Everyone knows that cardiovascular and cerebrovascular diseases such as myocardial infarction and infarction are life-threatening, but few people know that aortic dissection is more dangerous than these diseases. Many celebrities died of aortic diseases such as Einstein, Lincoln, and Li Siguang. The American volleyball star Hyman and the Chinese men’s volleyball player Zhu Gang died of aortic dissection.
Patients with acute aortic dissection can die suddenly or die within hours or days without leaving any opportunity for treatment. Studies have shown that 50% of patients with aortic dissection will die within 48 hours, 70% will die within 1 week, and 90% of patients will die within 3 months. It can be said that the aortic dissection is dead for nine lifetimes.
The aorta is the body’s thickest main blood vessel. It is sent directly from the heart and is under strong pressure from the heart pumping blood. Internal blood flow is huge. Due to the great pressure and blood flow of the aorta, once the wall of the aortic blood vessel is torn, the chance of major bleeding is very high and the mortality rate is extremely high.

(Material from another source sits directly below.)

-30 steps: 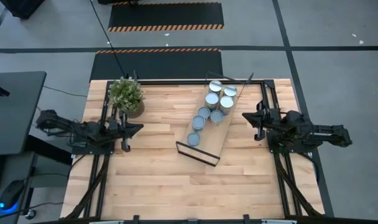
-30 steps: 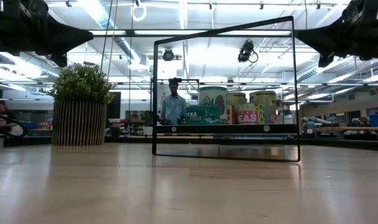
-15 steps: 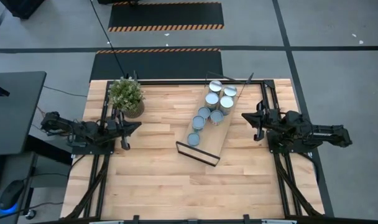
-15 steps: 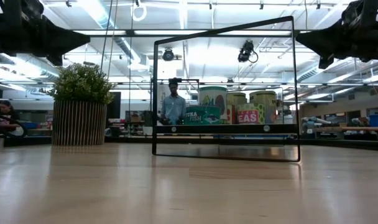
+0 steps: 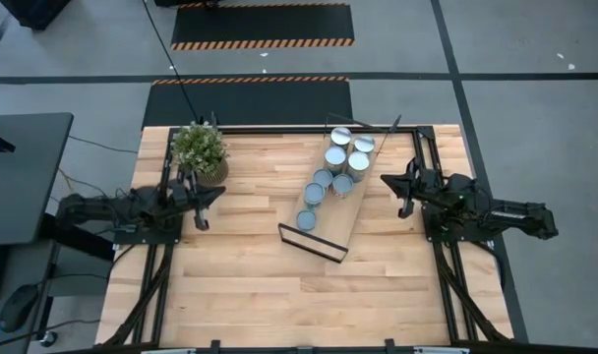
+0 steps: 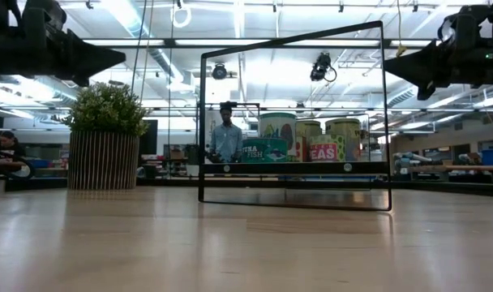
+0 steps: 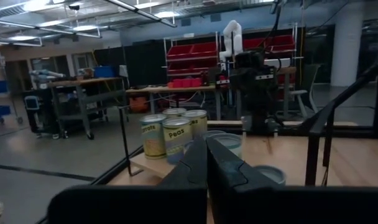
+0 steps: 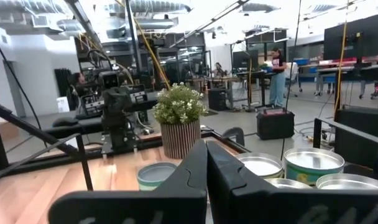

How does the aorta clip the layer?
Aortic dissection refers to aortic intima tearing under a series of external causes (hypertension, trauma, etc.). Blood has an intimal tear that enters the middle of the aorta, causing aortic medial dissection and thus the arterial tube. The cavity presents a true or false lumen.
What are the symptoms of aortic dissection?
1. Typical symptoms of aortic dissection are often sudden, severe, chest-back and tear-like pain. Serious can be manifested as heart failure, syncope, or even sudden death.
2. Long-term presence of most patients with aortic dissection failed to control hypertension.
3, in addition to the above symptoms and history, with the accumulation of different organs in the aorta, there may be left recurrent laryngeal nerve compression and paralysis occurs, dissection through the trachea or esophagus can occur hemoptysis and vomiting blood, oppression of the trachea can have difficulty breathing, oppression Pulmonary arteries may have pulmonary embolism. Involvement of the mesentery and renal arteries may present with paralysis and kidney infarction.
Once the diagnosis of acute aortic dissection is suspected, the confirmed diagnosis mainly includes aortic angiography, CT-enhanced angiography (CTA), and magnetic resonance angiography (MRA).
Who is most likely to suffer from aortic dissection?
1, high blood pressure crowd
Almost all patients with aortic dissection have a history of hypertension. It can be said that the most common cause of aortic dissection is hypertension. At the same time, it is pointed out that most of these patients with aortic dissection will have poor aortic dissection with poor blood pressure control. The incidence of aortic dissection in patients with hypertension with good blood pressure control is low.
Pregnancy is another high risk factor for aortic dissection, which is related to changes in hemodynamics of pregnant women during pregnancy. Studies have shown that 50% of patients who had an aortic dissection before age 40 occurred during pregnancy.
3, other factors
Common causes of aortic dissection include: Marfan syndrome, congenital cardiovascular malformations, multiple arteritis, aortic atherosclerosis, idiopathic aortic medial degeneration and so on.
What to do in the face of acute aortic dissection?
When you or your family have an acute chest and back pain, do not ask neighbors, do not call, don’t call Baidu, call an ambulance immediately and go to a nearby hospital for emergency treatment, receive basic examinations, evaluate and support treatment. If the emergency diagnosis of suspected aortic dissection, with the doctor’s advice, such as the treatment of the hospital diagnosis and treatment in situ treatment, such as unconditional referral to a professional vascular surgery hospital as soon as possible.
The acute aortic dissection is emasculated and often kills people before they are detected. There are also a large number of patients who unfortunately died without diagnosis and treatment after diagnosis. Patients who still have hope for treatment will also be faced with various conditions, such as changing conditions, difficult surgery, and postoperative complications. Therefore, only by believing in the doctors, coordinating with the medical work, and being united with the doctors and patients can they have the opportunity to win the battle against the disease.